The differences in life expectancy growth between microregions were similarly large. Growth in life expectancy appeared to be highest in some regions in the north-east, but also in some places along the southern coastline, for example, Bayelsa. Lower life expectancy growth was found in central and western parts of the country, for example, in the Kwara, Kogi, or Kaduna states. On average, places that started with lower levels of life expectancy added more years, narrowing the gap with regions with longer life spans.

Lagos and Ibadan take their place alongside other global cities in driving growth

The MGI data also show that globally, economic growth tended to be concentrated in specific areas, often cities.

About 3,600 microregions out of the 40,000 assessed, covering just 0.9 percent of the world’s land mass—roughly the size of South Africa – and home to about 27 percent of the global population, generated around half of the world’s additional GDP from 2000 to 2019. But critically, these powerhouse microregions were distributed across 130 countries, including Nigeria.

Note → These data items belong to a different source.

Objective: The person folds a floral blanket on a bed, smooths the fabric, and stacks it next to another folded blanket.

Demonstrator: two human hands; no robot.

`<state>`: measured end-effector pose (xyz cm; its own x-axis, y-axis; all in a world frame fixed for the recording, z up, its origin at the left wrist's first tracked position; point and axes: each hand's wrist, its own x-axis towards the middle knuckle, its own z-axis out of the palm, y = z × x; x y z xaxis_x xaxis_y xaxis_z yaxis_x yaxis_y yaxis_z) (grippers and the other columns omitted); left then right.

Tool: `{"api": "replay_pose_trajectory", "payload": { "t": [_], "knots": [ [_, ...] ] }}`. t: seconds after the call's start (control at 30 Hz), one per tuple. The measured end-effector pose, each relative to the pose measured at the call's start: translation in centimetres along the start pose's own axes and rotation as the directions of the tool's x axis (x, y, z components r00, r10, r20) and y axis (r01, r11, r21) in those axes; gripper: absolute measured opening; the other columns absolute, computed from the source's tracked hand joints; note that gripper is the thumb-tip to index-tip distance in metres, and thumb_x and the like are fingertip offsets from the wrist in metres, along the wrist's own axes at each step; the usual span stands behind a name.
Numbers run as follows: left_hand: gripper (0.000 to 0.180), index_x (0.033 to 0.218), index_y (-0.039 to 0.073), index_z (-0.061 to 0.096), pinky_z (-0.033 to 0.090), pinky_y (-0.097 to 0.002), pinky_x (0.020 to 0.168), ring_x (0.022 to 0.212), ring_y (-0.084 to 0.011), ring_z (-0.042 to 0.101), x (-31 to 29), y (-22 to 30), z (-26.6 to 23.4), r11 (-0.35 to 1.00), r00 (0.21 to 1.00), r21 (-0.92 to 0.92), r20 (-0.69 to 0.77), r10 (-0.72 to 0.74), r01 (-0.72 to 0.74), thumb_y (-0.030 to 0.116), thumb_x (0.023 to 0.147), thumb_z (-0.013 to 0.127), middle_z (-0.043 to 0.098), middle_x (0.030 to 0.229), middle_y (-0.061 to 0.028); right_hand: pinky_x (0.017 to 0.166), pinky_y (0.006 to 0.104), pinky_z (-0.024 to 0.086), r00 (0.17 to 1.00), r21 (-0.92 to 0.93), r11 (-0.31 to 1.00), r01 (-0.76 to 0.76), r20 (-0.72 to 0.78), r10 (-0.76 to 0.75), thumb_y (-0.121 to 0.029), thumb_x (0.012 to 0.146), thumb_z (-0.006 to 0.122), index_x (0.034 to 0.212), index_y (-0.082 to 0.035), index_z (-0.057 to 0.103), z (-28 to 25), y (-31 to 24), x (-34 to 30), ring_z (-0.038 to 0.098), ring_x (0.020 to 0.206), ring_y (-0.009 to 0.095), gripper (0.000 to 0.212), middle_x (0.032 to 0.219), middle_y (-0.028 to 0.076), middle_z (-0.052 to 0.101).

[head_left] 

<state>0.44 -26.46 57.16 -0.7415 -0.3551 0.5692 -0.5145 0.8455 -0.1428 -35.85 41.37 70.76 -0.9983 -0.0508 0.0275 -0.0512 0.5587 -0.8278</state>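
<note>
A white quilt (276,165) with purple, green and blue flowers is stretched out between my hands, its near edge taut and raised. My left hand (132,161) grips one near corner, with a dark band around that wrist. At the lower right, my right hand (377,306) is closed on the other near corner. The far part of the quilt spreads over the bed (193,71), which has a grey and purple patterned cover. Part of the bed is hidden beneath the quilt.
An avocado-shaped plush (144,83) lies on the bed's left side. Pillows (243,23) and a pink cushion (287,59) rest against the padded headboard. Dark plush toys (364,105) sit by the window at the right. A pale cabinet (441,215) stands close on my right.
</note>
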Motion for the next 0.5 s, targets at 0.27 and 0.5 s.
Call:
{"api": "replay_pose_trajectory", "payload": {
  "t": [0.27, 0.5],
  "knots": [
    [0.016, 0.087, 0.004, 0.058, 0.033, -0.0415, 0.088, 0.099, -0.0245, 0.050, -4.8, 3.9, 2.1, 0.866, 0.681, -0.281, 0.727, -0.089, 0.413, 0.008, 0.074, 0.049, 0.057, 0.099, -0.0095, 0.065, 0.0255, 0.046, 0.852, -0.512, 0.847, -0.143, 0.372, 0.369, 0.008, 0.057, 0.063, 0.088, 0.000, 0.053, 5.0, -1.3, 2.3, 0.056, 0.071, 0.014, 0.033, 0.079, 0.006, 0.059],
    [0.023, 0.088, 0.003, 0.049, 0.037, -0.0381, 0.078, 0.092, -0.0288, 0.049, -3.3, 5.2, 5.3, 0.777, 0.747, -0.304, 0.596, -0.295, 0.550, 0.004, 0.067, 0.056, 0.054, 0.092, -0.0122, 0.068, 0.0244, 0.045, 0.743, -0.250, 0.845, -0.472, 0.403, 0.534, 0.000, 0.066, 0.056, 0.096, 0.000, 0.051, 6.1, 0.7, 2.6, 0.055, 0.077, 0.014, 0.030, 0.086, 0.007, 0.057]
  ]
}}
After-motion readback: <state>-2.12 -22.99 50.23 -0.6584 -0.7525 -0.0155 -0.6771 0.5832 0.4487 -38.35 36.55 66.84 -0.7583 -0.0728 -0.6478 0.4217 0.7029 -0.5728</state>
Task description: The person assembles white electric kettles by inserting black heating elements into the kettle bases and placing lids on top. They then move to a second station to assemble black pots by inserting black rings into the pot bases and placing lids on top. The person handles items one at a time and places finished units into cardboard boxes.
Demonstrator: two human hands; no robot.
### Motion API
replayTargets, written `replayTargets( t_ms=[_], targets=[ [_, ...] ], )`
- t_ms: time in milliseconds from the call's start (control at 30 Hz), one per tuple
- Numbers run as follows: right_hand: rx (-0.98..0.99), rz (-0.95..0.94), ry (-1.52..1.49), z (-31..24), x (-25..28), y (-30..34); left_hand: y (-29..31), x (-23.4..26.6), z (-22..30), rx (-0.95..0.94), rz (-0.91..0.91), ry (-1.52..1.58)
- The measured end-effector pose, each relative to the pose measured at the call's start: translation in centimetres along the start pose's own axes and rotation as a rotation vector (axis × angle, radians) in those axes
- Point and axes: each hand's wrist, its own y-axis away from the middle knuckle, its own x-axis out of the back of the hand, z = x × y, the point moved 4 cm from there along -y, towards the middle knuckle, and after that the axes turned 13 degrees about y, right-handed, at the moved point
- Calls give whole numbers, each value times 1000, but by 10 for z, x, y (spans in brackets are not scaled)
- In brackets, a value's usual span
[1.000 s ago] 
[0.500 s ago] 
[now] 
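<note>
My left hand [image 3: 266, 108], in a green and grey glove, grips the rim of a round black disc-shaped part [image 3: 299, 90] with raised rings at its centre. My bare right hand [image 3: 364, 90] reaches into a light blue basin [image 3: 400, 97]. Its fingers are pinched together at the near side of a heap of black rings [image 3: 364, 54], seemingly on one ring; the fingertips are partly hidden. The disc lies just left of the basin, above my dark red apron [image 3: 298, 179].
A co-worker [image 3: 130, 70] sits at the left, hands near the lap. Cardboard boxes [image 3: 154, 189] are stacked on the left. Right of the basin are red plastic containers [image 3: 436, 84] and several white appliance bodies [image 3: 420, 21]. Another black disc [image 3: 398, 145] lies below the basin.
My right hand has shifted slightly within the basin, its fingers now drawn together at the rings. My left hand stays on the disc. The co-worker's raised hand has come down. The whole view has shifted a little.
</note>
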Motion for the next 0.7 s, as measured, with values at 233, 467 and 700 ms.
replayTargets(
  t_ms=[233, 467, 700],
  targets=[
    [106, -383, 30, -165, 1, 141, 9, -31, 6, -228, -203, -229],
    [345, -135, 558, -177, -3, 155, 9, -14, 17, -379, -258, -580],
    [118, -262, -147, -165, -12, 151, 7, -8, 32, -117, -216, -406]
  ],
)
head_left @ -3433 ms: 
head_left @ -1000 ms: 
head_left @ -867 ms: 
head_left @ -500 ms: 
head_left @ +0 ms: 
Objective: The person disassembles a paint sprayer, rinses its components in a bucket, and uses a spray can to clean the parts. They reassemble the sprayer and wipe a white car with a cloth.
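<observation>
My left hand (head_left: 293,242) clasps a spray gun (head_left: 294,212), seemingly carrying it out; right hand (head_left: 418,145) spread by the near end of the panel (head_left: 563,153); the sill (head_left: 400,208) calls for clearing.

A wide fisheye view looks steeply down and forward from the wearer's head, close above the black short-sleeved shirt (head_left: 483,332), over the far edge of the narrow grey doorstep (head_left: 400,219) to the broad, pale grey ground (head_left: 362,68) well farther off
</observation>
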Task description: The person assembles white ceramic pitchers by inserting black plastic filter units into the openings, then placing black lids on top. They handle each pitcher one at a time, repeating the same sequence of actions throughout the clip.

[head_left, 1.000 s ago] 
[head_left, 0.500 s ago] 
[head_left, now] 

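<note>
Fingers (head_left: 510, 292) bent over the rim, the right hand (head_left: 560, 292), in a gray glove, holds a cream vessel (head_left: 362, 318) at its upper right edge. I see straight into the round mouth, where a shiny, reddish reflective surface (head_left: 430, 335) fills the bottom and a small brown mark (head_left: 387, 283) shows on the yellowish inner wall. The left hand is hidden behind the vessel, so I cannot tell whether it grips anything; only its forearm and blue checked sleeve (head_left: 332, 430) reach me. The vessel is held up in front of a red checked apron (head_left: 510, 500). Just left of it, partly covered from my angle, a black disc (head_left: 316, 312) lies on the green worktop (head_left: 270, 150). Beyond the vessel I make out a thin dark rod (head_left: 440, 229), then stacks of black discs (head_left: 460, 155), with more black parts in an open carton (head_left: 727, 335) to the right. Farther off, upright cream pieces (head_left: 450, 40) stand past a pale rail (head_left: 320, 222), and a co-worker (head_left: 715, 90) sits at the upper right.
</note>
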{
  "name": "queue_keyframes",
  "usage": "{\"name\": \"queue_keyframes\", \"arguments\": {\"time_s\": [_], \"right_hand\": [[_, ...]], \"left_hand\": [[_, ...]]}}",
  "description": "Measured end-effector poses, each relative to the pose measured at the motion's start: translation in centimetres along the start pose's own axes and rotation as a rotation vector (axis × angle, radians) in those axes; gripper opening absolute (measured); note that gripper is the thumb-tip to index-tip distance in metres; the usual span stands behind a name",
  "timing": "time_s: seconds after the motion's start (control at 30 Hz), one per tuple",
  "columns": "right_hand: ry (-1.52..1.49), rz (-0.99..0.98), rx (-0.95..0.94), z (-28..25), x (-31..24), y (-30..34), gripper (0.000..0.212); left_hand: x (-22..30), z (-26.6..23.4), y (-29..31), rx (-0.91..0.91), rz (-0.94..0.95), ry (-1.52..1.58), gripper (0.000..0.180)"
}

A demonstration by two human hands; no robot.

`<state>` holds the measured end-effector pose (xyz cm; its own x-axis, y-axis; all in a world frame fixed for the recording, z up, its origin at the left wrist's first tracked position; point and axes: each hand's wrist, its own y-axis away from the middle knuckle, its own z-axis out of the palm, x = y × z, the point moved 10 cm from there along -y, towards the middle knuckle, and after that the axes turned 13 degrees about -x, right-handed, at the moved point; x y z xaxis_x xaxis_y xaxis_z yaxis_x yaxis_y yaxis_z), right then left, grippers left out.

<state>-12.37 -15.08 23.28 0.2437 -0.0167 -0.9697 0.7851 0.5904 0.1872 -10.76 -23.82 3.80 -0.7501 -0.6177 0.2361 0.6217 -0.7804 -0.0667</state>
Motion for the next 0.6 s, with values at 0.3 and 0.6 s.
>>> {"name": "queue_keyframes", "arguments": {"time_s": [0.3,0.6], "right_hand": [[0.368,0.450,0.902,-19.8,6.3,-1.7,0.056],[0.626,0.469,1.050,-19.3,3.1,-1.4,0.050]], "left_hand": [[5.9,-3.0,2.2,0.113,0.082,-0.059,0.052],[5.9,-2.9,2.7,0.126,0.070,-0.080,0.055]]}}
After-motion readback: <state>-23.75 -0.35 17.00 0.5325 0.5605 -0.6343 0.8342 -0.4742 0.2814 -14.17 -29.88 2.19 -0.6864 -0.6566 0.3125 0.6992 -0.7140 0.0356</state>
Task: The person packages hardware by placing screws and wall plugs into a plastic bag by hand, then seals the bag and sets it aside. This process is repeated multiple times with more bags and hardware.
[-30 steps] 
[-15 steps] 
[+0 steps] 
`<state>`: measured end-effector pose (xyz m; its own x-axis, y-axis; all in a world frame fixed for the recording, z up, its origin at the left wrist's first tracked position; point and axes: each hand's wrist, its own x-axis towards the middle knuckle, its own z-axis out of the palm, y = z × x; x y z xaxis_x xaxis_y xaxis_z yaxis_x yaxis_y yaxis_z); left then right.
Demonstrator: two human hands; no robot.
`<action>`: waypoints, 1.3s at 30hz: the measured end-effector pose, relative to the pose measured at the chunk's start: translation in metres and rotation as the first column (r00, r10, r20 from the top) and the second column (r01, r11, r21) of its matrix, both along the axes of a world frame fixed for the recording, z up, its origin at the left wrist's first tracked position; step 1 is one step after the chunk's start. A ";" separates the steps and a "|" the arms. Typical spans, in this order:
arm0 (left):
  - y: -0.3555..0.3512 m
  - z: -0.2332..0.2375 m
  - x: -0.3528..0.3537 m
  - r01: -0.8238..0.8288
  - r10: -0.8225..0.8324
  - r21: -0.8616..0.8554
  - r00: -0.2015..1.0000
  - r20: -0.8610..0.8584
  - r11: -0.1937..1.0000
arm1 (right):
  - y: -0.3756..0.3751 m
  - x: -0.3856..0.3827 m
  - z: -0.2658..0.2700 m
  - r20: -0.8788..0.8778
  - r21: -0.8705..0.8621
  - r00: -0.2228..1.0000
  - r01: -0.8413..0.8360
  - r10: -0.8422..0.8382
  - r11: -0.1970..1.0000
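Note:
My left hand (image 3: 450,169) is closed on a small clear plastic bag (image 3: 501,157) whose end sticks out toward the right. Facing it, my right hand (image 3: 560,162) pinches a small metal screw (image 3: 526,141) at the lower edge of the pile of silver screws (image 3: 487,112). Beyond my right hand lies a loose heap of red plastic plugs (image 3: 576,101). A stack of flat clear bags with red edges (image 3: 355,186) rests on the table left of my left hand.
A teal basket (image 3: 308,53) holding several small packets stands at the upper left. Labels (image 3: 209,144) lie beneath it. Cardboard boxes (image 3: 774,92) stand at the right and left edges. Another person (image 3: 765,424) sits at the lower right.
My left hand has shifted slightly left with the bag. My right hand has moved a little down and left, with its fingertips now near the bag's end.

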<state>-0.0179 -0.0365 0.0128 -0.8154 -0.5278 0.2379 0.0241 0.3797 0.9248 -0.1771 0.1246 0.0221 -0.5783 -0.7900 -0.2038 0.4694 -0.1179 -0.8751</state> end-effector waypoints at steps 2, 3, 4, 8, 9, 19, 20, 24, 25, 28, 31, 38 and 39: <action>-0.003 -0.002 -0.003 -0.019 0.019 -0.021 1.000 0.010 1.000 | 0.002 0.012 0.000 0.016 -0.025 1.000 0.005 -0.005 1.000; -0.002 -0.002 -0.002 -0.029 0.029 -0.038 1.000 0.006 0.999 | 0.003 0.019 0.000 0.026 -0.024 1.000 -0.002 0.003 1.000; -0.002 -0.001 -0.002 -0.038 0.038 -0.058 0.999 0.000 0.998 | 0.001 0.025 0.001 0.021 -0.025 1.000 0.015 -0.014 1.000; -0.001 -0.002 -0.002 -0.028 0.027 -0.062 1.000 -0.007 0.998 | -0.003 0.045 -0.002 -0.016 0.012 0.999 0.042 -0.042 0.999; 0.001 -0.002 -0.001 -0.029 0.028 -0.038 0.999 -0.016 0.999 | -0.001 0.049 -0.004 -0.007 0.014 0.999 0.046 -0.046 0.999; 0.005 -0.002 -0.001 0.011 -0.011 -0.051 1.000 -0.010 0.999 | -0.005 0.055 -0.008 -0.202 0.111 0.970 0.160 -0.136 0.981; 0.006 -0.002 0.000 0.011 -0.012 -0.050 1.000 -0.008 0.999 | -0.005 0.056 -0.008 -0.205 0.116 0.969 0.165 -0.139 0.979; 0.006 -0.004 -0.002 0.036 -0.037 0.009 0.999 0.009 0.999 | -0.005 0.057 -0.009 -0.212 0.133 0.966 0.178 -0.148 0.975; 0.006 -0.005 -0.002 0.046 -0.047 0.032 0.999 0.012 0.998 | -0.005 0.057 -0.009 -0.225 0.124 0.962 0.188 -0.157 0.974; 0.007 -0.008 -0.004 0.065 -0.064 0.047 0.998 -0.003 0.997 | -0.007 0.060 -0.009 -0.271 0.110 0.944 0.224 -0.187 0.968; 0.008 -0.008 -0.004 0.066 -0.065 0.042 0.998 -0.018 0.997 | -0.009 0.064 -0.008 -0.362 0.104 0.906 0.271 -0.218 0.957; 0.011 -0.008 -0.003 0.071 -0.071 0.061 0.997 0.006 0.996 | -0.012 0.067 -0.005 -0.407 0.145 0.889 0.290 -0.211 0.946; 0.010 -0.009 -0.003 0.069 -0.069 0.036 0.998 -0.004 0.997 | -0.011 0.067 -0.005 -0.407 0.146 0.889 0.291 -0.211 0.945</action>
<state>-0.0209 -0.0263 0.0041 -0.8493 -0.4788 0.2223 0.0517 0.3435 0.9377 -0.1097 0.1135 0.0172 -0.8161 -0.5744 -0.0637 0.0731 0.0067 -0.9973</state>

Such regions were mostly located in China, for example, Guangzhou and Dongguan in Guangdong and the Bao'an District in Shenzhen, with India and the United States home to the next largest concentration of high growth regions. But microregions in countries as diverse as Brazil, Indonesia, Romania, and Nigeria contributed, too, such as São Paulo in Brazil, Lagos and Ibadan in Nigeria, and Bucharest in Romania.

Surprising, confounding, and ultimately empowering

When trying to assess human progress, this level of detail matters. What we see when we get closer we get to the ground is often quite different from the picture painted at a national or subcontinental level. This can surprise or confound us, but most importantly, it could substantially impact how we make decisions to tackle the challenges ahead.

There can be little doubt that Nigeria's overall economic potential is severely constrained by the many interlinked macroeconomic and structural issues it faces—and the COVID-19 pandemic has only made things worse.4 However, data sets of this scale and granularity can help us look beyond the mostly pessimistic outlooks for the country to better understand what’s driving growth, learn from those places that have experienced good growth, and ensure that scarce resources are deployed where they’re most needed. In short, a more granular understanding of the situation could bring greater clarity to policy makers and business leaders grappling with a deepening economic crisis, enabling us to move forward more purposefully.

Knowledge, in this instance, is indeed power.